*Exercise aim*.
Retype the listing exactly as it stands, and keep every image out.
============
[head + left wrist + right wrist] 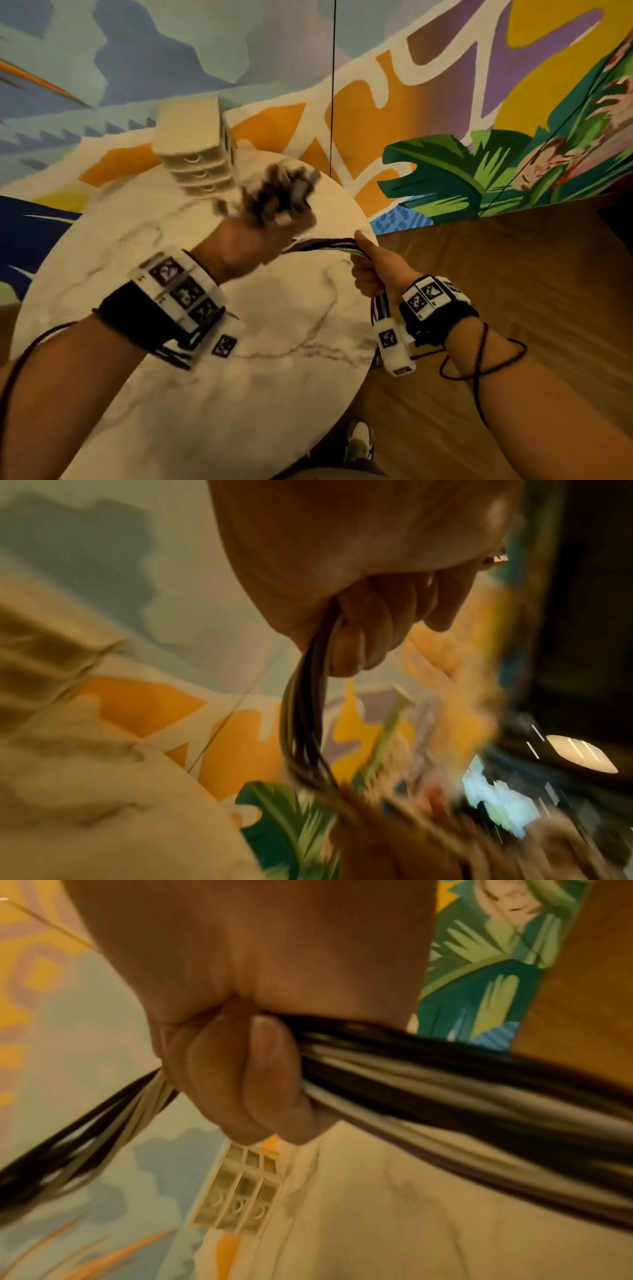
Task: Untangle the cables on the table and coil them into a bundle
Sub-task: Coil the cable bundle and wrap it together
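1. My right hand (373, 270) is closed tight around the cables (325, 245), a gathered run of black and white strands that passes through my fist and out both sides.
2. My left hand (260, 236) also grips the cables, fingers curled round the strands; in the head view it is smeared by motion, with a dark clump of cable and what may be plugs above it.
3. The cables are off the desk (239, 342), held in the air between my two hands over its far right edge. A short length hangs below my right fist.
4. I judge the untangling mostly done: the strands run side by side between my hands with no visible knots. The coiling looks well under way but not finished, as nothing lies on the desk as a tidy bundle yet.
5. What is left, I think: wrap in the remaining loose length, and set the bundle down.
6. Hard to make out: the blurred clump at my left hand, so I cannot count the cables or tell how many loops are made. The loose ends are not clear to me either.
7. A small drawer unit (195, 154) stands at the far edge of the desk, apart from the cables.
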A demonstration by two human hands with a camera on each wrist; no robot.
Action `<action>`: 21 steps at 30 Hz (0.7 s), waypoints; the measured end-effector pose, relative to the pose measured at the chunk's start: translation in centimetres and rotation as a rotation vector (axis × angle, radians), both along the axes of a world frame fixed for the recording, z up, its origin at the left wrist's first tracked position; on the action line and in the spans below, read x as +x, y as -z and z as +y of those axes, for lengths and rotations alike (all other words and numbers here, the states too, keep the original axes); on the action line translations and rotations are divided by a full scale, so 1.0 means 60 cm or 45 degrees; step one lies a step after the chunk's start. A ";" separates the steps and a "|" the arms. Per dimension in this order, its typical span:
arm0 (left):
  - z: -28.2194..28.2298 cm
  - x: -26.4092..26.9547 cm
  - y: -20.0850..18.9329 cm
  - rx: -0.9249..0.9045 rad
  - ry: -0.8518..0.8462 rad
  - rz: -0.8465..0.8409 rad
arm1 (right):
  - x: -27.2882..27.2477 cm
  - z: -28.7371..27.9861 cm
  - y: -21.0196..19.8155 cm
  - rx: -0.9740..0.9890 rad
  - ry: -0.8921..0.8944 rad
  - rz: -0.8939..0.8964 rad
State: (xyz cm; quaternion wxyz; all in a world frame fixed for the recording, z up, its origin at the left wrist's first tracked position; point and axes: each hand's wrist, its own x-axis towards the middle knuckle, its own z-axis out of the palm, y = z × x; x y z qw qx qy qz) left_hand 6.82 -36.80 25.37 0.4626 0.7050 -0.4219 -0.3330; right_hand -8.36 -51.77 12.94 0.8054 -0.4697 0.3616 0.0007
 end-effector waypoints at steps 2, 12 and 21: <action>0.031 -0.023 0.013 0.114 0.741 -0.654 | 0.008 -0.004 -0.009 -0.051 -0.013 0.080; 0.025 0.097 0.103 0.366 0.944 -1.607 | 0.033 0.052 -0.037 0.097 -0.249 0.137; -0.006 -0.018 0.132 -0.019 -0.167 0.276 | 0.073 0.103 -0.076 0.458 -0.042 -0.198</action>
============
*Worked solution*.
[head + left wrist + right wrist] 
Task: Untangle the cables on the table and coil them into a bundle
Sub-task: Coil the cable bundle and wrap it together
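1. My right hand (373, 270) is closed tight around the cables (325, 245), a gathered run of black and white strands that passes through my fist and out both sides.
2. My left hand (260, 236) also grips the cables, fingers curled round the strands; in the head view it is smeared by motion, with a dark clump of cable and what may be plugs above it.
3. The cables are off the desk (239, 342), held in the air between my two hands over its far right edge. A short length hangs below my right fist.
4. I judge the untangling mostly done: the strands run side by side between my hands with no visible knots. The coiling looks well under way but not finished, as nothing lies on the desk as a tidy bundle yet.
5. What is left, I think: wrap in the remaining loose length, and set the bundle down.
6. Hard to make out: the blurred clump at my left hand, so I cannot count the cables or tell how many loops are made. The loose ends are not clear to me either.
7. A small drawer unit (195, 154) stands at the far edge of the desk, apart from the cables.
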A demonstration by two human hands with a camera on each wrist; no robot.
Action `<action>`: 21 steps at 30 Hz (0.7 s), waypoints; the measured end-effector pose, relative to the pose measured at the chunk's start: translation in centimetres and rotation as a rotation vector (axis × angle, radians), both along the axes of a world frame fixed for the recording, z up, its origin at the left wrist's first tracked position; on the action line and in the spans below, read x as +x, y as -z and z as +y of those axes, for lengths and rotations alike (all other words and numbers here, the states too, keep the original axes); on the action line translations and rotations are divided by a full scale, so 1.0 means 60 cm or 45 degrees; step one lies a step after the chunk's start. A ";" separates the steps and a "|" the arms. Per dimension in this order, its typical span:
arm0 (left):
  - z: -28.2194..28.2298 cm
  - x: -26.4092..26.9547 cm
  - y: -20.0850..18.9329 cm
  - rx: -0.9249..0.9045 rad
  - ry: -0.8518..0.8462 rad
  - rz: -0.8465..0.8409 rad
arm1 (right):
  - x: -27.2882..27.2477 cm
  - z: -28.7371..27.9861 cm
  - y: -21.0196..19.8155 cm
  - rx: -0.9740..0.9890 rad
  - ry: -0.8921..0.8944 rad
  - rz: -0.8939..0.8964 rad
State: (xyz cm; quaternion wxyz; all in a world frame fixed for the recording, z up, its origin at the left wrist's first tracked position; point and axes: each hand's wrist, its own x-axis towards the middle knuckle, its own z-axis out of the palm, y = z × x; x y z qw qx qy qz) left_hand 6.82 -36.80 25.37 0.4626 0.7050 -0.4219 -0.3330; right_hand -8.36 -51.77 12.94 0.8054 -0.4697 0.3616 0.0007
 end-effector waypoints at steps 2, 12 and 21: <action>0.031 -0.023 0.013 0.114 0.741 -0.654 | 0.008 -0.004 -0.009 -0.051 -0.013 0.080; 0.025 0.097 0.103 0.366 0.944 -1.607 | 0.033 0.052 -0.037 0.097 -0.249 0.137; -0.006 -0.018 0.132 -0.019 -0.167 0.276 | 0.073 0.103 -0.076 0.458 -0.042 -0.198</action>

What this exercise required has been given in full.